*Your instructions*. Copy, word for word, the lines of the listing below from the line with "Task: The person" up to and including the line with "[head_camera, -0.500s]". Drop the pictures.

------------------------

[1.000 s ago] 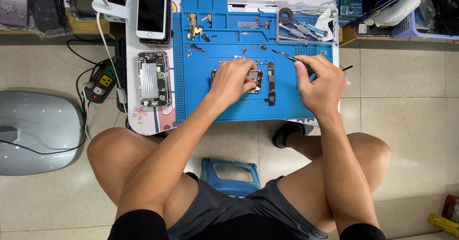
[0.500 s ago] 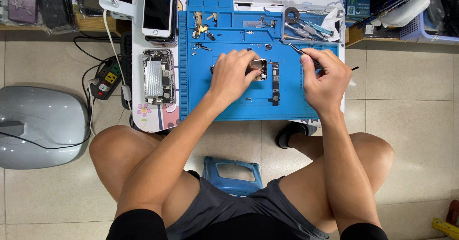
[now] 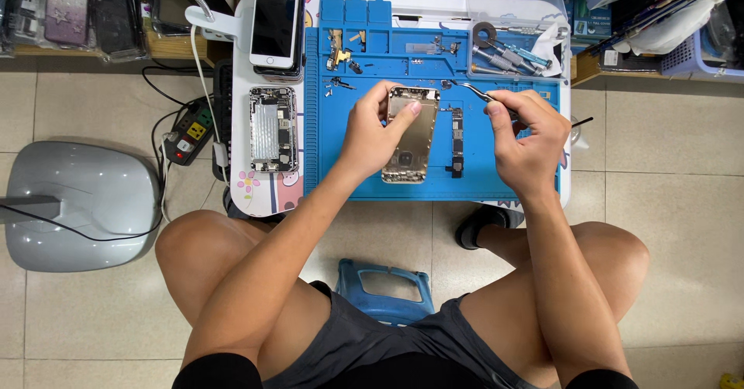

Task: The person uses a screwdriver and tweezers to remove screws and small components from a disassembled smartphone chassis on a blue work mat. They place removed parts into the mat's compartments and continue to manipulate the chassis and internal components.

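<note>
Person's kit: dark grey shorts (image 3: 372,342), black sleeve edges at both upper arms (just inside the bottom of the view). Forearms, hands and knees bare, no gloves, watch or rings visible. One dark shoe (image 3: 479,226) shows under the tabletop edge.

Gold phone housing (image 3: 411,135), empty shell, tilted up off blue mat. Thin metal tweezers (image 3: 474,91), tips pointing left, just beside housing's top-right corner.
</note>
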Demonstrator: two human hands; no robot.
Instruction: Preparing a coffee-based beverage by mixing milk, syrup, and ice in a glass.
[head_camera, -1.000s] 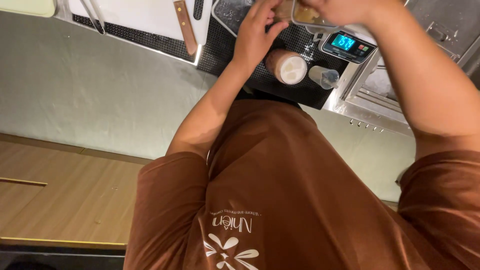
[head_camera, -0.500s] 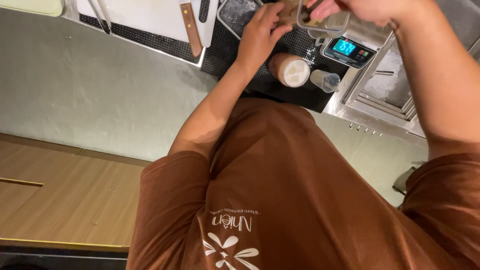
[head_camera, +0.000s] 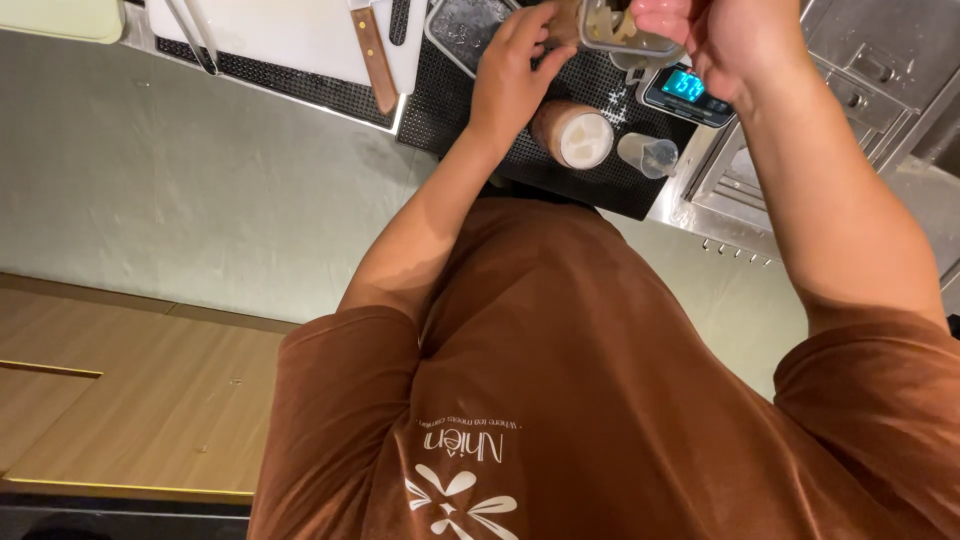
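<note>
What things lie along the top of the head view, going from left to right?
Metal tongs → wooden-handled knife → left hand → cup with pale foam → small clear cup → digital scale → right hand.

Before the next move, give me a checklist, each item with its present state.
1. Right hand grips the clear tub: ok.
2. Left hand has a firm hold at the tub's side: cannot tell, since the frame edge cuts off what its fingers touch.
3. Glass stands upright on the black mat: ok.
4. Small cup is upright, beside the glass and apart from it: ok.
5. Scale display is lit: ok.
6. Knife lies on the white board, away from both hands: ok.
</note>
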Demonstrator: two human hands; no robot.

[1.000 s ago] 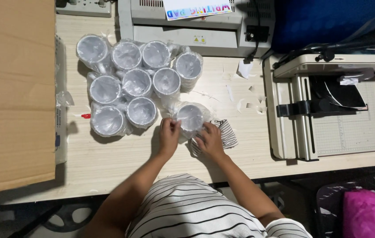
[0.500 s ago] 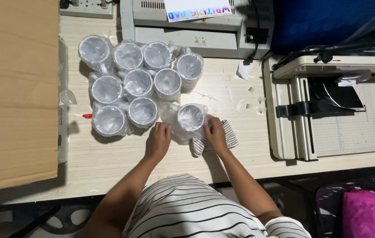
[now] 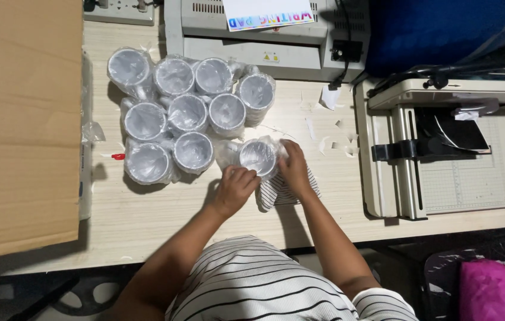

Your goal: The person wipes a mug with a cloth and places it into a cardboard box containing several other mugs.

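Note:
A white mug in a clear plastic bag (image 3: 256,157) stands upright on the light wooden table (image 3: 145,214), just right of a cluster of several similar bagged mugs (image 3: 187,113). My left hand (image 3: 234,189) grips its near left side and the plastic. On the far right side, my right hand (image 3: 294,166) holds the mug's bag. A striped cloth (image 3: 279,193) lies under my hands, partly hidden by them.
A grey laminating machine (image 3: 264,41) with a paper pad on top sits at the back. A paper trimmer (image 3: 442,154) stands to the right. A large cardboard sheet (image 3: 21,125) covers the left. Paper scraps (image 3: 324,128) lie behind my right hand. A magenta cushion (image 3: 496,291) is lower right.
Both hands have moved slightly up and right with the bagged mug, bringing it closer to the cluster. The striped cloth now shows less from under my right hand.

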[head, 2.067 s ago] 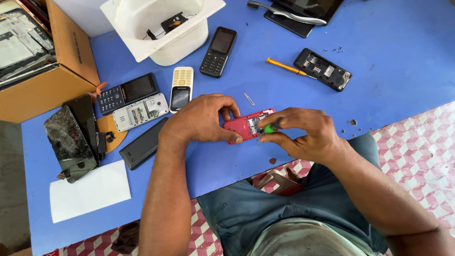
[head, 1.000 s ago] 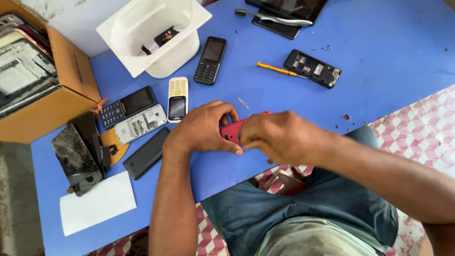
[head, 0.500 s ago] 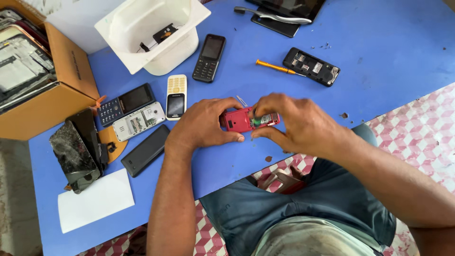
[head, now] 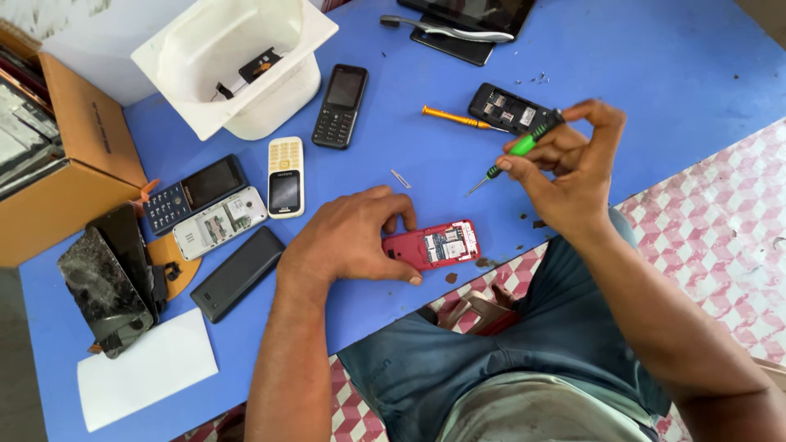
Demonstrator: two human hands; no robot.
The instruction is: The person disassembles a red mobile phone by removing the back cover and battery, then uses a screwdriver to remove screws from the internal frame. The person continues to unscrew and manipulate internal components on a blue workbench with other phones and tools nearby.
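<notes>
The scene is lit brightly and evenly by soft daylight, and colours are rendered vividly. The white plastic tub point(head: 237, 61) is nearly washed out on its rim, and a pale glare is seen on the blue table point(head: 655, 74) toward the upper right. Short, soft shadows are cast beneath the left hand point(head: 352, 237) and under the red phone point(head: 432, 244). Sharp focus is kept across the centre. Slight wide-angle bending is noticed at the edges, where the cardboard box point(head: 57, 164) is stretched and a little softened.
</notes>
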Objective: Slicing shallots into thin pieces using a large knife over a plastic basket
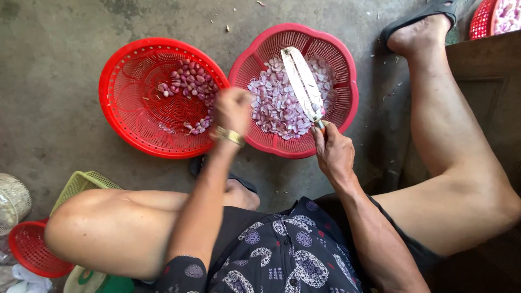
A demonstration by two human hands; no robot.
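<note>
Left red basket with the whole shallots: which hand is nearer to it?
Left. The left hand hovers blurred over the left red basket at its right rim; the right hand holds a knife below the other basket.

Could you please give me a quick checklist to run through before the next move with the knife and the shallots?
1. Right hand grips the knife by its handle: ok.
2. Blade points away from the body, over the pink basket: ok.
3. Left hand apart from the blade: ok.
4. Left hand's hold on a shallot: cannot tell, blurred.
5. Red basket with whole shallots beside the left hand: ok.
6. Both baskets flat on the floor: ok.
</note>
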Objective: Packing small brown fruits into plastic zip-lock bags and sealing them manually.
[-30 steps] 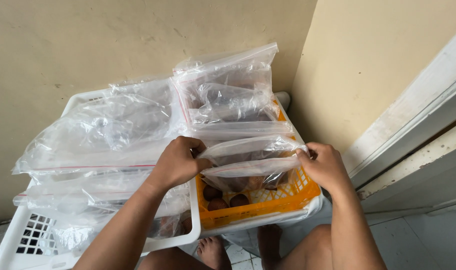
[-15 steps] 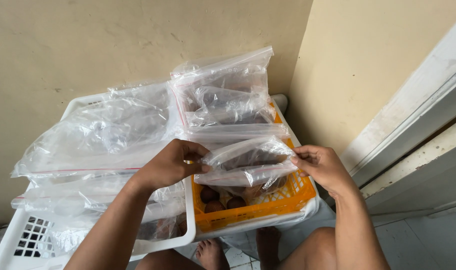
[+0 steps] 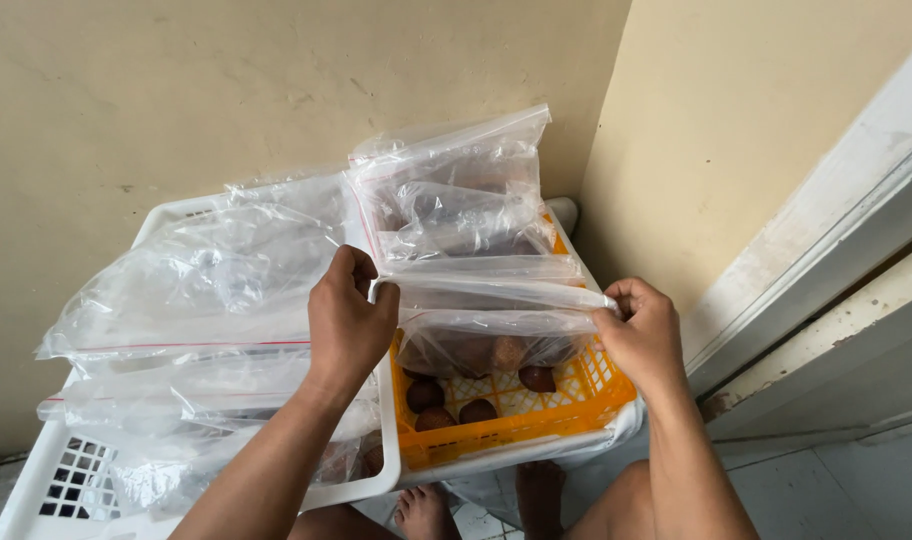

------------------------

*Output below*.
Task: The person uses a screwdriver and tweezers to remove screws and small components from a disassembled smartphone chassis on a blue work mat. They place removed parts into the mat's compartments and continue to manipulate the chassis and internal components.

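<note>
Person's kit: dark grey shorts (image 3: 372,342), black sleeve edges at both upper arms (just inside the bottom of the view). Forearms, hands and knees bare, no gloves, watch or rings visible. One dark shoe (image 3: 479,226) shows under the tabletop edge.

Gold phone housing (image 3: 411,135), empty shell, tilted up off blue mat. Thin metal tweezers (image 3: 474,91), tips pointing left, just beside housing's top-right corner.
</note>
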Demonstrator: two human hands; no robot.
Instruction: Preparing a coffee-based beverage by mixing milk, syrup, and ice in a glass.
[head_camera, -1.000s] 
[head_camera, -0.500s] 

There is no additional output for this exercise.